Category B Recipient-Led Evaluation Deliverable Templates (Att. 6a, 6b, 6c, 6d, 6e): All 1815 recipients are also required to report the progress of their recipient-led evaluations of Category B strategies to CDC on an annual basis. Each year, recipients will submit a different evaluation deliverable that reports findings associated with a specific core evaluation area (Year 1: Implementation Brief, Year 2: Efficiency, Year 3: Effectiveness, Year 4: Sustainability, and Year 5: Health Impact) for three Category B strategies. These deliverables are in lieu of a traditional evaluation report. Recipient-led evaluations for Category B strategies will emphasize a different evaluation area for each year of the cooperative agreement, building upon the previous year’s evaluation work. Therefore, the evaluation deliverable template is distinct for each year. The purpose of the annual evaluation deliverable is to ensure accountability, improve the program at the recipient and CDC levels, and expand practice-based evidence through sharing successful strategies. Recipients will submit the annual reports using the templates and associated guidance document that CDC provides.

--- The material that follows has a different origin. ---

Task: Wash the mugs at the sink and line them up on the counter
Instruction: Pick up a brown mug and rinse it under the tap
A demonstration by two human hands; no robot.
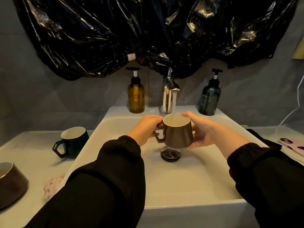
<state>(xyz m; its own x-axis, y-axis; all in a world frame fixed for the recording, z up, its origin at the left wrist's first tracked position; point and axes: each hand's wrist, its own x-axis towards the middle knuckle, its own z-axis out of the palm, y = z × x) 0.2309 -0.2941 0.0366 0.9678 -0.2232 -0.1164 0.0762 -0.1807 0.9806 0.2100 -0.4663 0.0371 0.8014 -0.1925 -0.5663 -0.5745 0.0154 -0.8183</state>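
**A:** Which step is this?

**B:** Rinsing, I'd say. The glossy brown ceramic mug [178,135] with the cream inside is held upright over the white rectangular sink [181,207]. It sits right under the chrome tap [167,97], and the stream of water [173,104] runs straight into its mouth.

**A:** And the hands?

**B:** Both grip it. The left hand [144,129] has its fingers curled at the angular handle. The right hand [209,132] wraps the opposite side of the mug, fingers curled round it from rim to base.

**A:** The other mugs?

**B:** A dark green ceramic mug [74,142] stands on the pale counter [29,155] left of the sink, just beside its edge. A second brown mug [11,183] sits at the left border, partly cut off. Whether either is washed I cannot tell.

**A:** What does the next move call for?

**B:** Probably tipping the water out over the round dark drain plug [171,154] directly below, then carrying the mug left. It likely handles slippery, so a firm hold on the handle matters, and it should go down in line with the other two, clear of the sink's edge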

Electronic Data Collection: The Category B recipient-led evaluation templates and reports will be completed using Microsoft Word. The Category B cost study inventory tool will be completed by recipients via Microsoft Excel and submitted electronically via email by the HD recipients. These templates are structured to minimize HD recipient effort required to collect and enter data, thereby reducing burden on HD recipients.
Non-Electronic Data Collection: Interview and group discussion data will be collected via in-person, video conference or phone interviews and documented in writing by the National Evaluation Team. Interviews and group discussions will also be digitally recorded, per the consent of participants and transcribed by the National Evaluation Team. In-person data will be collected during site visits to HD recipients and partner sites in Years 4 and 5. There will be no additional burden on HD recipients and their partner sites other than their participation in interviews with the National Evaluation Team.
This ICR is for a national level evaluation of a new, five-year, federally funded cooperative agreement issued by the CDC, which began in October 2018. As the cooperative agreement is new and data to be collected through this evaluation relates directly to HD recipients’ implementation of 1815 strategies, the information to be collected from HD recipients is not available from other sources, including other federal agencies, academic institutions, and/or NGOs. Additionally, there have been no other evaluation data collection efforts conducted to date, nor does the information to be collected exist in any existing centralized data source.
Each data collection tool submitted through this package has a distinct purpose with no overlap across other tools or data collection efforts including routine performance measurement data collection.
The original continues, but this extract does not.